I'd like the data beneath this line reproduced exactly, without any of its images.

• _INFORMATION PROVIDED_
□ □ □
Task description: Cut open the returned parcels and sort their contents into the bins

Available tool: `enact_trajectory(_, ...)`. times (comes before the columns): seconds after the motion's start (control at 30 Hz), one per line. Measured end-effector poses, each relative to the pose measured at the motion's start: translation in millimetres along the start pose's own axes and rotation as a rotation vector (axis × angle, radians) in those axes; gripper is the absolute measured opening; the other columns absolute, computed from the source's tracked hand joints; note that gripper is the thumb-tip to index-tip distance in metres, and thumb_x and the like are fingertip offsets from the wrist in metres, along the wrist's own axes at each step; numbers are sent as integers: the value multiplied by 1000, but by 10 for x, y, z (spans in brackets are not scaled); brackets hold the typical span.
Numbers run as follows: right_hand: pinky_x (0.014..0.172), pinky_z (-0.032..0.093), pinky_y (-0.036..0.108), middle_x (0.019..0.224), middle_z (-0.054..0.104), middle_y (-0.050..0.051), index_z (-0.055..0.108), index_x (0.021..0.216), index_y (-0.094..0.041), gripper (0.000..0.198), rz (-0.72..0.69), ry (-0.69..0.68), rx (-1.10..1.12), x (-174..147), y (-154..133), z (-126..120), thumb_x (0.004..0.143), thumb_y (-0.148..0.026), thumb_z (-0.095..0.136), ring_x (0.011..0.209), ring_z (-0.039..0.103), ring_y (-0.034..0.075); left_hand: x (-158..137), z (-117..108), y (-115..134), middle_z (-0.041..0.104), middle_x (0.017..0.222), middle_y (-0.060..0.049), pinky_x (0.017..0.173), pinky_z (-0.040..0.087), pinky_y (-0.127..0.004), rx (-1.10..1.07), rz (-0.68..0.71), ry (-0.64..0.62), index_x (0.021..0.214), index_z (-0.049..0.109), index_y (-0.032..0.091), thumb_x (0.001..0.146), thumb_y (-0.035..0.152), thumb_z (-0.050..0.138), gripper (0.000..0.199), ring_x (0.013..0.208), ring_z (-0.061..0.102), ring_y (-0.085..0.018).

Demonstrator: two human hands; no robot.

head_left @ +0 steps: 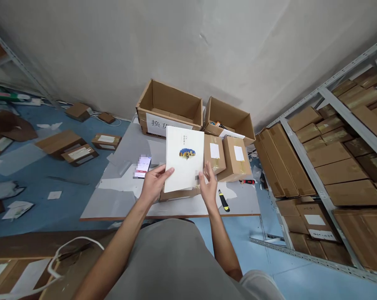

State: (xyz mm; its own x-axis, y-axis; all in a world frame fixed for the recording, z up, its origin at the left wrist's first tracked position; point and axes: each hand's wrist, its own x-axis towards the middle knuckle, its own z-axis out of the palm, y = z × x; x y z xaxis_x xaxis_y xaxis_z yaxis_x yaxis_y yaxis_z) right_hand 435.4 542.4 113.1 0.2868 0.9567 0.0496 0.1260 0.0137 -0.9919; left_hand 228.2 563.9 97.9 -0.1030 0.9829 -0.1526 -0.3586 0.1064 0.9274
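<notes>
A white book [185,171] with a small blue and yellow picture on its cover is held up over the table, upright in my view. My left hand [153,181] grips its lower left edge, thumb on the cover and fingers behind. At the lower right edge my right hand [209,183] holds it too, thumb on the front and fingers partly raised beside it. Just below the book lies a cardboard box [179,194], mostly hidden by it. A yellow and black utility knife [223,201] rests right of my right hand. Left of the book is a phone [144,166], lit and partly blurred.
Two open cartons, a labelled one [172,125] and another [238,118], stand along the wall. Two closed boxes [237,158] sit at the table's right, near a red cutter [247,182]. Shelves of boxes [341,166] rise on the right; parcels [79,154] litter the left floor.
</notes>
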Motion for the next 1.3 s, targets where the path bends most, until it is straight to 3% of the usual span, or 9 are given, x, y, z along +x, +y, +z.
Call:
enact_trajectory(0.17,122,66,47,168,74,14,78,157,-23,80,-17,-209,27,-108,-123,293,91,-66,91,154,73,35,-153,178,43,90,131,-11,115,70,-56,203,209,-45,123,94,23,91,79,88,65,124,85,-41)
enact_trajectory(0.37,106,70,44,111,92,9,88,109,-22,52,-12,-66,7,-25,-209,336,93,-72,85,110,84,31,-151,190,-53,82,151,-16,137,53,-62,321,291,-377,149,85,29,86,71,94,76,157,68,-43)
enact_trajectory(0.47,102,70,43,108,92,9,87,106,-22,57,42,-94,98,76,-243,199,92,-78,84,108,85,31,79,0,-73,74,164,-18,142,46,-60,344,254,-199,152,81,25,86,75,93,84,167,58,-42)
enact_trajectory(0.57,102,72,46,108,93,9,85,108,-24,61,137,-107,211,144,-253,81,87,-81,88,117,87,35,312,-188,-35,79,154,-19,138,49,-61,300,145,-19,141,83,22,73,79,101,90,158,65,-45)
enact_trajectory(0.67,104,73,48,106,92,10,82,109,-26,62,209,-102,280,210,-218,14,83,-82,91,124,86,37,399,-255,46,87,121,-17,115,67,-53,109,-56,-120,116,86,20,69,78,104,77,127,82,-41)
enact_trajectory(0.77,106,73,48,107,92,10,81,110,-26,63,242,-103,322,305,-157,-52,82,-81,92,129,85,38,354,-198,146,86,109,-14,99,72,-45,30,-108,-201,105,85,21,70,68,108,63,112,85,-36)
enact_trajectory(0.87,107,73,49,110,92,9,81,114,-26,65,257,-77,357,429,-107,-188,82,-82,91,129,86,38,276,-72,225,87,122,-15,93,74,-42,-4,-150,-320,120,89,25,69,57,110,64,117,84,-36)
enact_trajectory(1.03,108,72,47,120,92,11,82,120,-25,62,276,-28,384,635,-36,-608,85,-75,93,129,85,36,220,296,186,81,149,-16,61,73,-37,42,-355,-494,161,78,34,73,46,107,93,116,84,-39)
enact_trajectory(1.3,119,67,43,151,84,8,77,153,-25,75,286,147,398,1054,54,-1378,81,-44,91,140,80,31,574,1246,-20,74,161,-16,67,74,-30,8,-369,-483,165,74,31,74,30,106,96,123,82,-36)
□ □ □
• _COMPLETED TASK_
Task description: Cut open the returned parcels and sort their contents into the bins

Available tool: `enact_trajectory(_, ...)`. times (comes before the columns): seconds after the motion's start (control at 30 Hz), one per line. Measured end-effector poses, each relative to the pose measured at the motion's start: translation in millimetres along the start pose's own axes and rotation as a rotation vector (axis × angle, radians) in those axes; gripper is the absolute measured opening; the other columns absolute, computed from the source's tracked hand joints; note that gripper is the thumb-tip to index-tip distance in metres, and thumb_x and the like are fingertip offsets from the wrist in metres, along the wrist's own axes at each step; numbers are sent as integers: the value multiplied by 1000, but by 10 for x, y, z (spans in brackets are not scaled); brackets hold the typical span.
Numbers run as follows: right_hand: pinky_x (0.014..0.172), pinky_z (-0.032..0.093), pinky_y (-0.036..0.108), middle_x (0.019..0.224), middle_z (-0.054..0.104), middle_y (-0.050..0.051), index_z (-0.055..0.108), index_x (0.021..0.216), index_y (-0.094..0.041), gripper (0.000..0.198), rz (-0.72..0.69), ry (-0.69..0.68), rx (-1.10..1.12), x (-174..147), y (-154..133), z (-126..120), thumb_x (0.004..0.143), thumb_y (-0.148..0.026), thumb_z (-0.095..0.136), ring_x (0.011..0.209), ring_z (-0.039..0.103), ring_y (-0.034..0.075); left_hand: x (-158..137), z (-117..108), y (-115..134), middle_z (-0.041..0.104), middle_x (0.017..0.222), middle_y (-0.060..0.049), pinky_x (0.017..0.173), pinky_z (-0.040..0.087), pinky_y (-0.127..0.004), rx (-1.10..1.07), rz (-0.68..0.71), ry (-0.64..0.62), index_x (0.021..0.214), index_z (-0.049..0.109), index_y (-0.032..0.091), thumb_x (0.001..0.146), thumb_y (-0.035..0.152), thumb_z (-0.050..0.138), gripper (0.000..0.199), ring_x (0.013..0.208), ring_z (-0.061..0.102), ring_y (-0.085..0.018).

Demonstrator: two human hands; no robot.

head_left @ +0 steps: 

State: (xyz mm; its own x-axis, y-axis; all in a world frame fixed for the recording, z up, its origin at the left wrist's first tracked position; point and axes: each hand's wrist, its own x-axis towards the middle knuckle, its own z-axis out of the palm, y = z × x; x y z xaxis_x xaxis_y xaxis_z yaxis_x yaxis_y yaxis_z) right_hand 435.4 542.4 113.1 0.2868 0.9567 0.0496 0.1260 0.0137 -0.9919; left_hand 228.2 563.9 97.9 -0.1030 0.9829 -0.1526 -0.3586 0.1064 0.9274
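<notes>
A white book [185,171] with a small blue and yellow picture on its cover is held up over the table, upright in my view. My left hand [153,181] grips its lower left edge, thumb on the cover and fingers behind. At the lower right edge my right hand [209,183] holds it too, thumb on the front and fingers partly raised beside it. Just below the book lies a cardboard box [179,194], mostly hidden by it. A yellow and black utility knife [223,201] rests right of my right hand. Left of the book is a phone [144,166], lit and partly blurred.
Two open cartons, a labelled one [172,125] and another [238,118], stand along the wall. Two closed boxes [237,158] sit at the table's right, near a red cutter [247,182]. Shelves of boxes [341,166] rise on the right; parcels [79,154] litter the left floor.
</notes>
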Motion for the next 1.3 s, targets where the path bends most, until it is straight to 3% of the usual span, or 9 are given, x, y, z along +x, +y, +z.
Call:
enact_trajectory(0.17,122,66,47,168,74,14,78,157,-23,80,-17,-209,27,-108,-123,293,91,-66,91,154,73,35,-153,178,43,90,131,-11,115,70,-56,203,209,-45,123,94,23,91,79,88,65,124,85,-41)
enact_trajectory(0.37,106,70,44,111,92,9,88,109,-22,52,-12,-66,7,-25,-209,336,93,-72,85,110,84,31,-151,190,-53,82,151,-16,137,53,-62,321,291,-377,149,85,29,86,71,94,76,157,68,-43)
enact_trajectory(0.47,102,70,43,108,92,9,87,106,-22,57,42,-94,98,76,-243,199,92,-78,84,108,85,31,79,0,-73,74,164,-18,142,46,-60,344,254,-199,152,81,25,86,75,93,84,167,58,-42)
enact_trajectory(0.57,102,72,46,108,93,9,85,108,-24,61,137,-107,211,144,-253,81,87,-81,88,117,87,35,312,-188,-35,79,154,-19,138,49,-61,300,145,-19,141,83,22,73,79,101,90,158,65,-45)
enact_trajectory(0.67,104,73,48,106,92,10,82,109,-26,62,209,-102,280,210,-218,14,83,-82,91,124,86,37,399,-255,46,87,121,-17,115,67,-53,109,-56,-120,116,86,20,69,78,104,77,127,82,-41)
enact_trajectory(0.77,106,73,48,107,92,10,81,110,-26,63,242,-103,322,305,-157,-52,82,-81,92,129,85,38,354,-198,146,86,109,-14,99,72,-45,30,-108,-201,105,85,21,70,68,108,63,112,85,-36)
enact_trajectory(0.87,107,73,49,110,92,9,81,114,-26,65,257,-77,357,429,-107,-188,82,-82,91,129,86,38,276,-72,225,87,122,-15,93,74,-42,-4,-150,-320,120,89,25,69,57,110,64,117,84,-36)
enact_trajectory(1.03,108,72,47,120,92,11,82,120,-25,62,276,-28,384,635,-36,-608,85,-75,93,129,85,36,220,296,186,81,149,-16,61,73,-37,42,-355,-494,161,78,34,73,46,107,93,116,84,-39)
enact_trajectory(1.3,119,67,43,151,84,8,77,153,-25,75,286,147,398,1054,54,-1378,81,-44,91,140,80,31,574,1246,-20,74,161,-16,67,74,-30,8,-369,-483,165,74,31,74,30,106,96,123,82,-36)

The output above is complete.